Contours of Darkness (5 page)

Read Contours of Darkness Online

Authors: Marco Vassi

Tags: #Fiction, #Erotica, #General, #Romance

'When I withhold something from him, and he doesn't know I'm doing it, it makes me feel he's extremely stupid,' she thought.

'Fanatics are just people who take themselves seriously,' said Conrad, picking up the thread of Aaron's line which best served as a springboard for beginning a rap which interested him. 'After all, what's the difference between Lee Harvey Oswald and the Pope? They share the same ruthless conformity to the rigidity of an ideal, and all their sentiment to the side, have no actual concern for the damage their behaviour does to any life around them. Each serves a private solipsistic God.'

Aaron, who had been raised a Jew, bridled at the comparison. His years of religious conditioning still operated inside him, and while he could show the entire Roman position to be bankrupt in a rational conversation, his emotions still reacted with the reflexes that had been trained into them. 'I suppose we have to include the Weathermen in that group, then,' he said, once again argumentative.

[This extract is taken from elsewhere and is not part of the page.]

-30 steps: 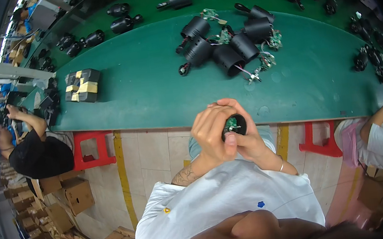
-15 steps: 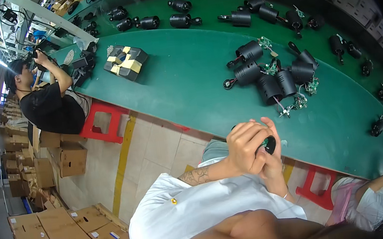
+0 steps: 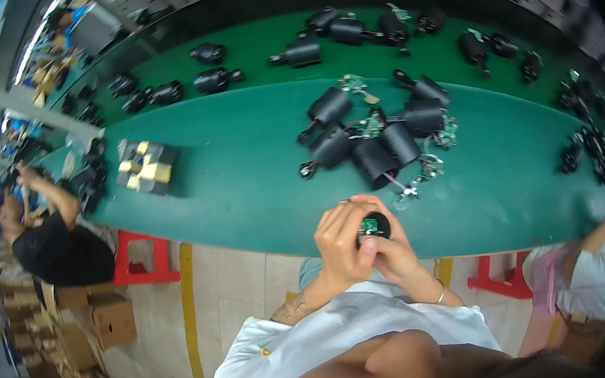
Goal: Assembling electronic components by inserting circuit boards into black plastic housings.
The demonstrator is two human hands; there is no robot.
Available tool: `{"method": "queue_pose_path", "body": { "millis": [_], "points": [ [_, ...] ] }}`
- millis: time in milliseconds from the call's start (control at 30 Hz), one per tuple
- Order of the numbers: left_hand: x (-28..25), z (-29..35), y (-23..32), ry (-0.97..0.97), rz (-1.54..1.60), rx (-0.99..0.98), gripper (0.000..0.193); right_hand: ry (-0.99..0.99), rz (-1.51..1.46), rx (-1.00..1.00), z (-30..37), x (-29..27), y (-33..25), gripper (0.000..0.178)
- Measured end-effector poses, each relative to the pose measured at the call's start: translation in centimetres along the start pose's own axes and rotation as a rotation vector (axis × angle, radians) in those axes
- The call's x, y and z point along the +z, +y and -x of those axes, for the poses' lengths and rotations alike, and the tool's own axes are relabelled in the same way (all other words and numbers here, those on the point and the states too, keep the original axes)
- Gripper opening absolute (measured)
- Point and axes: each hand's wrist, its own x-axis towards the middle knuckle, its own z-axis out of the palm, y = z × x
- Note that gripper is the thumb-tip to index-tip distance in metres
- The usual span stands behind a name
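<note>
Both hands are wrapped round a black cylindrical housing point(image 3: 383, 226), held over the near edge of the green table. A green circuit board point(image 3: 369, 227) shows inside its round open end, facing up. My left hand point(image 3: 339, 241) grips one side, its thumb by the rim. My right hand point(image 3: 399, 251) closes on the other side, thumb also near the opening. Just beyond the hands lies a cluster of black cylinders point(image 3: 373, 162), several with small green circuit boards point(image 3: 432, 166) hanging out on wires. The lower part of the held housing is hidden by my fingers.
More black cylinders point(image 3: 303, 53) line a green strip behind the table point(image 3: 242, 189). A black-and-yellow block point(image 3: 149, 168) lies at the left. Co-workers sit at left point(image 3: 60, 245) and right point(image 3: 599, 277); red stools point(image 3: 146, 253) and cardboard boxes point(image 3: 113, 323) stand on the floor.
The view has swung, so the table scene sits differently. Both hands keep hold of the housing; its open end and the circuit board inside now show more fully.
</note>
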Motion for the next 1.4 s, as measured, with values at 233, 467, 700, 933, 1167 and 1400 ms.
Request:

But with the grace of a master in aikido, Conrad used the momentum of Aaron's thrust to throw the attacker off balance. 'Unless you accept the possibility that at least some of them are acting not out of principle but out of necessity. That they blow up banks for the same reason you breathe air. If they didn't, they would die.'

'It's interesting how you always find winning rationalisations for the actions of your friends, and deny the same niceness to those you think are your enemies.'

'A paranoid has to be good to his friends,' said Conrad. 'They're all he has to rely on, in the whole universe.'

'Oh, Conrad!' said Cynthia, her voice warm with tenderness, her heart touched by the sudden insight she had into the profound loneliness of the boy in front of her, so young, so brilliant, so terribly balanced. She needed to go to him and put his head between her breasts, for just then, and for a long time; what he lacked was the woman who would be his mother, the mother that for all the common complicated reasons he was not able to love when he was a child. 'He just needs to be held, that's all,' she thought.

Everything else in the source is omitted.